I pushed into my brother’s hospital room past the three security guards and eight of our own agents posted in the hall, ignoring their doubtful expressions. No one said anything, presumably because the look on my face and my attire told them everything they needed to know about how I’d take any attempt to slow me down. After all, it wasn’t much of a secret among our own people that only a few hours ago I’d been a human bomb about to go off.

The hospital room was small, with dull beige walls and aged tile floors like every other hospital I’d ever been in. The smell was antiseptic, and the sound of a respirator hissed in the quiet night under the sound of the beeping heartbeat monitor.

Dr. Isabella Perugini looked over her shoulder at me, her long, black hair pulled back in a ponytail that made her look somehow more severe. She wore no makeup, not that she needed much of it to begin with, but the lack of it left her looking a little faded—unless it was the stress that had done that. Her eyes didn’t look puffy at all, just tired, thinly lidded, and she only looked at me for a second before she turned back to the bed, one hand resting at the base of her neck and the other folded around her midsection.

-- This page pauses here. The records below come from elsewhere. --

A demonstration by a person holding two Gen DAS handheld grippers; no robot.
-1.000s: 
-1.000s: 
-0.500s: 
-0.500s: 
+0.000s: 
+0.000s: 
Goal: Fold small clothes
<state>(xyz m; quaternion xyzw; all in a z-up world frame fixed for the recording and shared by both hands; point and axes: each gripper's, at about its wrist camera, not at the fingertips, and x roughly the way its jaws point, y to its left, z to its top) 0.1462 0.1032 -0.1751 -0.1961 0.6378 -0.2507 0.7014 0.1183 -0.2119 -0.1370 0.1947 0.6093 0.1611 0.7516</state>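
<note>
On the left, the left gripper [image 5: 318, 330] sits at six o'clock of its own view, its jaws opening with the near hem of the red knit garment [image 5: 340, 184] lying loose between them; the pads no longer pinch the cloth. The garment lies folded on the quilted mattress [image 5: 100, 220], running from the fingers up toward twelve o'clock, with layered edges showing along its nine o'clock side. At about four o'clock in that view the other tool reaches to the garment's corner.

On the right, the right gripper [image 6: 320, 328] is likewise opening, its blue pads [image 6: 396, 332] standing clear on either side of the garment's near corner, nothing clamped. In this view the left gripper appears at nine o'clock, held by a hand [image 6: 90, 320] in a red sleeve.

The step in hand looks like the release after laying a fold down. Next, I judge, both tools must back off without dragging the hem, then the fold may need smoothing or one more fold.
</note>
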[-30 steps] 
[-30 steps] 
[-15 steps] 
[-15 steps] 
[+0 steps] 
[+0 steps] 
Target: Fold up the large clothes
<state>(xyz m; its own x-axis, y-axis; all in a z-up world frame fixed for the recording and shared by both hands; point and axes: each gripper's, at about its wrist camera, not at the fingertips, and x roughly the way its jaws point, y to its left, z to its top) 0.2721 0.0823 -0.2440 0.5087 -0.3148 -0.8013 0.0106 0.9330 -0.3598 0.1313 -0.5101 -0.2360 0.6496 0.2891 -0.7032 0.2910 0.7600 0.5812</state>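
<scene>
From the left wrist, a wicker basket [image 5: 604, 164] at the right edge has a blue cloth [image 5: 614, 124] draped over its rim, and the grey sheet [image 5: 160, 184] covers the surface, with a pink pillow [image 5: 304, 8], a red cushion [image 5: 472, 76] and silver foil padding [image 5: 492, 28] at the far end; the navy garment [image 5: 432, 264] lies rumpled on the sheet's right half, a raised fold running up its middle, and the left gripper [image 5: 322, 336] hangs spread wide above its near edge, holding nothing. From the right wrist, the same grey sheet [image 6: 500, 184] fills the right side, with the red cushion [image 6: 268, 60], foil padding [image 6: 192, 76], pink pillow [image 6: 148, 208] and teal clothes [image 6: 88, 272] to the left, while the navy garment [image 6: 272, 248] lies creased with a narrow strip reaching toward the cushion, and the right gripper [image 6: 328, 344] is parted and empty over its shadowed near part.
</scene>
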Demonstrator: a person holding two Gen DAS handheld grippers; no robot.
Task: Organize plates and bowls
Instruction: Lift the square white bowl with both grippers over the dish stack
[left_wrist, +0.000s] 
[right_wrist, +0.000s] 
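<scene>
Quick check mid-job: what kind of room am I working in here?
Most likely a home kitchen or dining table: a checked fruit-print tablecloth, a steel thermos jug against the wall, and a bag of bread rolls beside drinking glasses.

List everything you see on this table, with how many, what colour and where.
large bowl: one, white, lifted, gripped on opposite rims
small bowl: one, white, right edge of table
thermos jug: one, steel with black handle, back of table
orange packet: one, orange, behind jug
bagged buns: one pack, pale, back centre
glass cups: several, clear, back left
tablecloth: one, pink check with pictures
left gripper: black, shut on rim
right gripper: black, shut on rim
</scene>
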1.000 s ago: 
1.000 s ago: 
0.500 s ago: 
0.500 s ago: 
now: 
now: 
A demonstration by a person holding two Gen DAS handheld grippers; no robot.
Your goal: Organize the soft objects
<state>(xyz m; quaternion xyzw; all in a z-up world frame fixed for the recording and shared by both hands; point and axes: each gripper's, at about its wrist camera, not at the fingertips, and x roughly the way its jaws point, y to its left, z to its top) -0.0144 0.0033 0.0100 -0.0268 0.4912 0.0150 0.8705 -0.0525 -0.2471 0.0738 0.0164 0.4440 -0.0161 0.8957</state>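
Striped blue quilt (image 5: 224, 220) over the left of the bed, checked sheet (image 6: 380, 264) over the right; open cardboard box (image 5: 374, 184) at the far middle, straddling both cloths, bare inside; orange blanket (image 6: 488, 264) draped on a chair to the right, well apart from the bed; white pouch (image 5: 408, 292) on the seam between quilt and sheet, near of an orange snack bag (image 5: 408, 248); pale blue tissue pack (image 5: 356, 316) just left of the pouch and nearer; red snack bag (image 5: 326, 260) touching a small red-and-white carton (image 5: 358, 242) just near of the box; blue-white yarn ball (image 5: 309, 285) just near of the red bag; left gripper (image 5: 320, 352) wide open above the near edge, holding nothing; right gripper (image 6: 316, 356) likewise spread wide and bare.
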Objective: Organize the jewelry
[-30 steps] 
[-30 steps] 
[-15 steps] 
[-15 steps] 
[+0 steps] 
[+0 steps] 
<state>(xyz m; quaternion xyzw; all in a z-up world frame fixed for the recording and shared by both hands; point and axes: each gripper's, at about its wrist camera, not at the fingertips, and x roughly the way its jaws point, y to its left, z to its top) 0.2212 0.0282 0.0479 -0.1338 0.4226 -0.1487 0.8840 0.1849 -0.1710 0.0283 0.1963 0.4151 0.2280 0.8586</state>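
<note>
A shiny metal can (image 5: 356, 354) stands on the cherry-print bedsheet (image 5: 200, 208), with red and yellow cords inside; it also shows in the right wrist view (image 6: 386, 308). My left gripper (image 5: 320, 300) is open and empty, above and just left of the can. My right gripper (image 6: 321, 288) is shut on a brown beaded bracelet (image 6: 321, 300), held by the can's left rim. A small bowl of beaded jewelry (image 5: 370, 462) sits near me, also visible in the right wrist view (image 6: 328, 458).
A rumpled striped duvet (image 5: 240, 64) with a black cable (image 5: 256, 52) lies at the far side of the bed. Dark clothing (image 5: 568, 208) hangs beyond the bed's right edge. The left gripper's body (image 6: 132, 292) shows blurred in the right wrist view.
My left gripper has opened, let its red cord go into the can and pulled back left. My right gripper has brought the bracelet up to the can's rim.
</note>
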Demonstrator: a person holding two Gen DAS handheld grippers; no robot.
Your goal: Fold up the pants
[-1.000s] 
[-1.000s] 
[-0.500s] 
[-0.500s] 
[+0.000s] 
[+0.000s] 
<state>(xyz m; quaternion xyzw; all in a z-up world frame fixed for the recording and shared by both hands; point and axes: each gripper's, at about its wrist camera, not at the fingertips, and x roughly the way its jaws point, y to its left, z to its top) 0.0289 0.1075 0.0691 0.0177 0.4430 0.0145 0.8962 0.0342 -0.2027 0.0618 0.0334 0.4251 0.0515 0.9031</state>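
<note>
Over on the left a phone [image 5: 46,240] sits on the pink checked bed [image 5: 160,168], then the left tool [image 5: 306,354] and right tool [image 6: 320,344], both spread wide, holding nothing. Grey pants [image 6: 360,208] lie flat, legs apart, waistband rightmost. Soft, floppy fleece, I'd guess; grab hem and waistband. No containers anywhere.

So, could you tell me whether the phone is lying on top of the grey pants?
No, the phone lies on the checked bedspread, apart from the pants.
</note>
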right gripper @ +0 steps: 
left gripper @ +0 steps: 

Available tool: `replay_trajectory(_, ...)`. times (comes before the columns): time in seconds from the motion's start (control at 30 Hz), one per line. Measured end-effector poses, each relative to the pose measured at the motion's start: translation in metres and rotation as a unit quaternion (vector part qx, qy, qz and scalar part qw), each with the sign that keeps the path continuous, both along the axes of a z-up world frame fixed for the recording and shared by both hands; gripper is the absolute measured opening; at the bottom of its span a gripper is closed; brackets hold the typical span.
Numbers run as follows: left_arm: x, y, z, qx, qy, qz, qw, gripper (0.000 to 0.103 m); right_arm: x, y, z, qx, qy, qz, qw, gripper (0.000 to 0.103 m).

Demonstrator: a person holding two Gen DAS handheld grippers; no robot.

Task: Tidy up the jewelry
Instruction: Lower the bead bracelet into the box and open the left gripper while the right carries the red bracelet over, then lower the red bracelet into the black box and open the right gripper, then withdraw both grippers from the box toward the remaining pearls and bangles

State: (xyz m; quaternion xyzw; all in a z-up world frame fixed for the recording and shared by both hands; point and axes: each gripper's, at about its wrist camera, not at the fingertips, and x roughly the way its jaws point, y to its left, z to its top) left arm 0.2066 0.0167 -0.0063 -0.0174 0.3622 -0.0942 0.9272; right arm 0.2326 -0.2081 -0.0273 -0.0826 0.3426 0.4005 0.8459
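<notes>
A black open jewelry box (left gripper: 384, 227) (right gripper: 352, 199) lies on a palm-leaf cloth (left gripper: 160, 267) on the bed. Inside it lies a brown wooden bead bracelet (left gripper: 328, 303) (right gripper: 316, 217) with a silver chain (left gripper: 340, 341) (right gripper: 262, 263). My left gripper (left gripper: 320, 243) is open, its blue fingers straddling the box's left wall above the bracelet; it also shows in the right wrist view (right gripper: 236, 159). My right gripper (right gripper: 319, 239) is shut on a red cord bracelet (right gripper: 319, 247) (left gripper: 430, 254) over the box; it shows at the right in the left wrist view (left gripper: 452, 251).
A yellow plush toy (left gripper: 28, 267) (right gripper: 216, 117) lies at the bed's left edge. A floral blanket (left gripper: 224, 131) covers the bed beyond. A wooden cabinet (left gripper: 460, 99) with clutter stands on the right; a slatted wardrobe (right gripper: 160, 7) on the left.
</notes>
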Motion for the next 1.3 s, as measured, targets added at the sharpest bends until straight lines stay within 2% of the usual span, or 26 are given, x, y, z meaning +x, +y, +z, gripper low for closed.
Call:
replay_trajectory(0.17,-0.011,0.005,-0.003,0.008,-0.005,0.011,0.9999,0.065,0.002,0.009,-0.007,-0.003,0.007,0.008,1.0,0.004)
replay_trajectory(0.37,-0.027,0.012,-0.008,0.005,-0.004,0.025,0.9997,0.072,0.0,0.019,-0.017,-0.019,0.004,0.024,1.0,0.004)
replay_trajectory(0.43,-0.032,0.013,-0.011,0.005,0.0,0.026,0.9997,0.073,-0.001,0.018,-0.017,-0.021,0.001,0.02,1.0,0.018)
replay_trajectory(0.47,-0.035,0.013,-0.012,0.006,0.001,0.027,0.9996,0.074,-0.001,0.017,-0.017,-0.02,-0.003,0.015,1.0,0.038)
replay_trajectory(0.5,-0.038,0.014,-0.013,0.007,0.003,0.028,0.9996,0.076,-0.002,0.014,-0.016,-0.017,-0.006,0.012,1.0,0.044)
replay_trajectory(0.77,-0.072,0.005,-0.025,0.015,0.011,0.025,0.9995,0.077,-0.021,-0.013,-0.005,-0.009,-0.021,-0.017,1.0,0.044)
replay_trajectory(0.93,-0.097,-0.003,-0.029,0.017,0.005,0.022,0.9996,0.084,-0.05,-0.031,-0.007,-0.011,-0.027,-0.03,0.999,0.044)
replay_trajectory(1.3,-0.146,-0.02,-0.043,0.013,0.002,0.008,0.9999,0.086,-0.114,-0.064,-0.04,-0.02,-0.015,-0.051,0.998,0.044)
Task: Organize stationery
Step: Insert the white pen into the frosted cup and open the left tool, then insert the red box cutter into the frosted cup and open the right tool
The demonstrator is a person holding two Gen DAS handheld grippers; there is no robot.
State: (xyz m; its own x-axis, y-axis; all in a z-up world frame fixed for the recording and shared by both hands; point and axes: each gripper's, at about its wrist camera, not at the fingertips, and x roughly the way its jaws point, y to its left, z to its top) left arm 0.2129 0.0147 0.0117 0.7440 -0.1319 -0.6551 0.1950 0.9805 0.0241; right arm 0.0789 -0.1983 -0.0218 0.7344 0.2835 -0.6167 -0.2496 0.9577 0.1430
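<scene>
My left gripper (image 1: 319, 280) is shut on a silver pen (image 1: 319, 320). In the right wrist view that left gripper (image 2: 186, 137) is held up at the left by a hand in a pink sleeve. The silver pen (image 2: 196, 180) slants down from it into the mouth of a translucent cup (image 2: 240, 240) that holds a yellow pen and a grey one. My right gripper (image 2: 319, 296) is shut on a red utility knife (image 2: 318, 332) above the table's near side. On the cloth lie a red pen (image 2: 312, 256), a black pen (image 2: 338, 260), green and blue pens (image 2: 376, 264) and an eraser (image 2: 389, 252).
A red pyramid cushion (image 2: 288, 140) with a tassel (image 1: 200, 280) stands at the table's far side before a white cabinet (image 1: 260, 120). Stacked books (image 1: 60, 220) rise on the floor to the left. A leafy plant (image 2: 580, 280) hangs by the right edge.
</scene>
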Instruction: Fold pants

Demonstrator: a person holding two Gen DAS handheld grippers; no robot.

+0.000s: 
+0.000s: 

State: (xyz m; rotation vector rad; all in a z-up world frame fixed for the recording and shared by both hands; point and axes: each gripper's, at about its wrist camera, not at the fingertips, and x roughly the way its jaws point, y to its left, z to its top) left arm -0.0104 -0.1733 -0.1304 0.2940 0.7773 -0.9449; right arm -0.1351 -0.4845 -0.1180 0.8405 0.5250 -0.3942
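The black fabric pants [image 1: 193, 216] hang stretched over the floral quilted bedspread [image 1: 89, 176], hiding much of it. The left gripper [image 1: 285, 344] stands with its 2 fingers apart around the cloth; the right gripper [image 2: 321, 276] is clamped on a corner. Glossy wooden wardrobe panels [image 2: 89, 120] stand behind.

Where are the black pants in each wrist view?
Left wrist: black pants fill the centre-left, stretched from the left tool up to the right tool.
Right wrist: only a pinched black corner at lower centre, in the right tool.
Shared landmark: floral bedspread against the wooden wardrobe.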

I eased up to the edge of the bed and got a good first look at my brother. His skin was still charred and broiled, blistered in some places and peeling in others. There were a few spots where angry red skin hinted at only first-degree burns. They were few and far between, however. “Hey,” I mumbled as I stood there at her side.

She didn’t look at me. “You are all right, then.” She said it, didn’t ask, because after being my doctor for oh-so-many years, she just knew.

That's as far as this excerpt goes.